Autistic Artist Shares His World of Vibrant Colors

Autism … offers a chance for us to glimpse an awe-filled vision of the world that might otherwise pass us by.” — Dr. Colin Zimbleman, from

Jeremy Sicile-Kira sees the world in vibrant colors: alluring oranges and yellows, calming purples and blues and soothing greens. And for the first time, the autistic artist is sharing that vision with the rest of us.

“Color is evident in everything to me,” says Jeremy, 27, whose form of autism spectrum disorder (ASD) includes the symptom of “grapheme-color synesthesia,” a neurological phenomenon that causes him to perceive letters, words and even emotions in colors.

“Autism affects each person differently,” Jeremy told NBC News. “For me it means being stuck in a body that doesn’t work well and not being able to speak. It means also frankly being overwhelmed by sound and light.”

Jeremy has managed to turn that aggressive assault on his senses into art – a series of abstract portraits in which he portrays people through the colors that their faces, names and personalities create for him. This month — Autism Awareness Month — his work received its first public exposure at an art show in San Diego.

The use of art to help people with autism express themselves has gained momentum in recent years, and produced some notable success stories.

Self-taught autistic artist Jessy Park, for example, was recognized with an honorary doctorate of fine arts from Massachusetts College of Liberal Arts in 2003 for her pop art architectural paintings, and Susan Brown, who was diagnosed with autism as a child, has received considerable acclaim for her paintings and sculptures.

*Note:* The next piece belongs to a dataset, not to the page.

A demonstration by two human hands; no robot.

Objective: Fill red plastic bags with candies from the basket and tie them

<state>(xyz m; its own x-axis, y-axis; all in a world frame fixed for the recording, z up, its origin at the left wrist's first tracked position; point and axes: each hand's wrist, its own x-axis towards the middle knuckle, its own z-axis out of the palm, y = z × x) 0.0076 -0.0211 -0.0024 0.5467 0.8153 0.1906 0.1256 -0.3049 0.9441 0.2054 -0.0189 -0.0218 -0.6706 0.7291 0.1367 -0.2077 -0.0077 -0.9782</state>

Temple Grandin, a professor of animal science at Colorado State University whose triumph over autism was the subject of the award-winning 2010 biopic “Temple Grandin,” says art helped lead her to “a very interesting career.”

“Art skills became the basis of my career designing (humane) livestock facilities,” the author of “Thinking in Pictures: My Life with Autism” told NBC News this week. “I encourage all parents to take the skills a child is good at and develop them. Kids with autism have uneven skills. They are good at one subject and bad at another. Areas of skill are often art, math or music.”